El miércoles cuando dispusieron que debía ser traslado de inmediato al Servicio Penitenciario Provincial, lo primero que sintió Diego Domingo Ponce fue miedo. Le dijo al juez Jorge Pinto que temía lo que podrían hacerle los presos cuando se enteraran del hecho que le incriminaban, es decir el daño que le causó a una nena de 10 años. Sobre el hecho siempre quiso desvincularse. Pretendía que lo lleven a Pampa de las Salinas donde en los últimos años transitó la pena de prisión perpetua por matar a una chica de 17 años, en 2002 en Villa Mercedes.
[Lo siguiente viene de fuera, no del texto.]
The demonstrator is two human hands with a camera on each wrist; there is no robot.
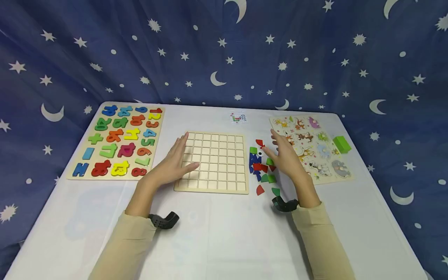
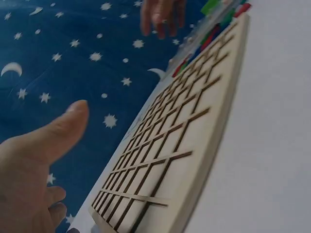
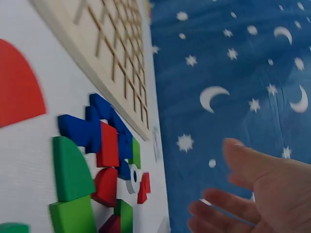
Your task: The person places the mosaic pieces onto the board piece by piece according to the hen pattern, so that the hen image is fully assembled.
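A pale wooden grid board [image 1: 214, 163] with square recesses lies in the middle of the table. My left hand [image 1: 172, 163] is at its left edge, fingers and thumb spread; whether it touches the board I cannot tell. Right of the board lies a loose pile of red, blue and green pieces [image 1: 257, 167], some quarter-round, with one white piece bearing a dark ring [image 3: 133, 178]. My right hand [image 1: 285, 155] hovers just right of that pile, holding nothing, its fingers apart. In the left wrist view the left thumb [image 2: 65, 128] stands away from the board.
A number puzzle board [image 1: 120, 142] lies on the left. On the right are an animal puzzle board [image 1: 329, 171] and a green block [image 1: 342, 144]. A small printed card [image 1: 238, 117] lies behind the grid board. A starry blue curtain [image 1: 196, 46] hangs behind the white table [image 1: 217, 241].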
Que fue hasta la casa de Emma, ubicada en el paraje Los Peros, distante a unos tres kilómetros del pueblo, porque estaba buscando trabajo, sí lo reconoció. Pero nada más que eso. Cuando le preguntaron a qué se dedicaba dijo que vendía churros y pastelitos (para un tercero) en el balneario municipal, pero que también era herrero y carpintero. Sin embargo, estos últimos dos oficios no pudieron ser acreditados. Subsistía de la venta de esos productos.
El 16 de octubre del año pasado a las 10 de la mañana se realizó la audiencia donde la jueza de Ejecución Penal, Nora Graciela Villegas dispuso la libertad condicional de Ponce. Antes ya le había otorgado salidas transitorias. El Ministerio Público Fiscal se opuso, según consta en la resolución. El condenado (que estuvo conectado desde Pampa de las Salinas, vía Cisco Webex) dijo que se arrepentía de “todo lo que ha hecho”, que “no hay un solo día que no se arrepienta” y pidió disculpas “por todas las molestias”. Planteó que tenía “en vistas” algún empleo para conseguir. Una opción era en un campo distante a 10 kilómetros de Santa Rosa (que le consiguió su tío), o trabajar con su hermano en un salón de eventos. Como ningún familiar lo podía tener, porque además tienen problemas económicos, propuso al procurador Adolfo Cafieri para que asuma su tutela. El abogado tomó el compromiso de “adoptarlo y asistirlo en todo lo que pueda, y darle vivienda y comida, hasta tanto él logre reinsertarse en la ciudad, trabajando y estudiando”. Tomó, además, la defensa técnica junto a la abogada Alejandra Zunini.
Ponce completa su condena recién el 16 de octubre de 2030, pero cinco años antes recuperó la plena libertad que no supo aprovechar. Debía respetar normas, pero las incumplió. De acuerdo a la exigencia fijó un domicilio en Villa Mercedes, y de ahí no podía ausentarse sin autorización del Tribunal. Inclusive comunicar cualquier cambio de domicilio.
Además “abstenerse de concurrir a determinados lugares, cometer delitos, o encontrarse sospechado del mismo, ni relacionarse con personas del ámbito delictivo, que pudieran influir negativamente para su adecuada reinserción social”. Por último, realizar un tratamiento psiquiátrico o psicológico en instituciones públicas o privadas, y acreditar su cumplimiento de manera mensual. No consta que haya cumplido con nada, y tampoco por qué no le revocaron la libertad por incumplir las normas.
Dos meses después, personal del Instituto de Reinserción Social no lo encontró en el domicilio de Cafieri donde dijo que vivía. Le dejaron una citación para que concurra el 6 de diciembre a la Oficina de Derechos y Garantías Constitucionales de Villa Mercedes, y concurrió con su tutor. Consta en el informe que el principal ingreso de Ponce provenía de herrería pero que también asistía a Cafieri en tareas como “ordenar documentación, traslado de encomiendas, entre otros”.
Al menos los últimos dos meses, Ponce estuvo radicado en Santa Rosa del Conlara. El día que lo imputaron por “robo calificado por el uso de arma (Art. 166 inc. 2°, primer supuesto del Código Penal), y “homicidio criminis causa, en grado de tentativa” (Art. 80 inc 7° y 42), en calidad de autor, la Fiscalía que lo incriminó sostuvo que había incumplido en informar su traslado a otra ciudad. Solo eso era motivo para revocarle la libertad, pero eso no pasó. Así como si nada andaba en bicicleta por el pueblo, y de mismo modo apuñaló en la garganta a una menor que de milagro salvó su vida.
Vivía en una pieza alquilada, de block y chapa, y le había permitido residir con él a una joven pareja que conoció circunstancialmente. Había dos camas, una mesa y un elemento para cocinar. Cuando la Policía allanó el lugar encontraron la bicicleta y la mochila (donde hallaron la supuesta arma homicida). A la ropa que tenía puesta cuando una cámara de seguridad lo tomó saliendo de la casa en dirección a la ciudad, se la descartó, y no la pudieron encontrar.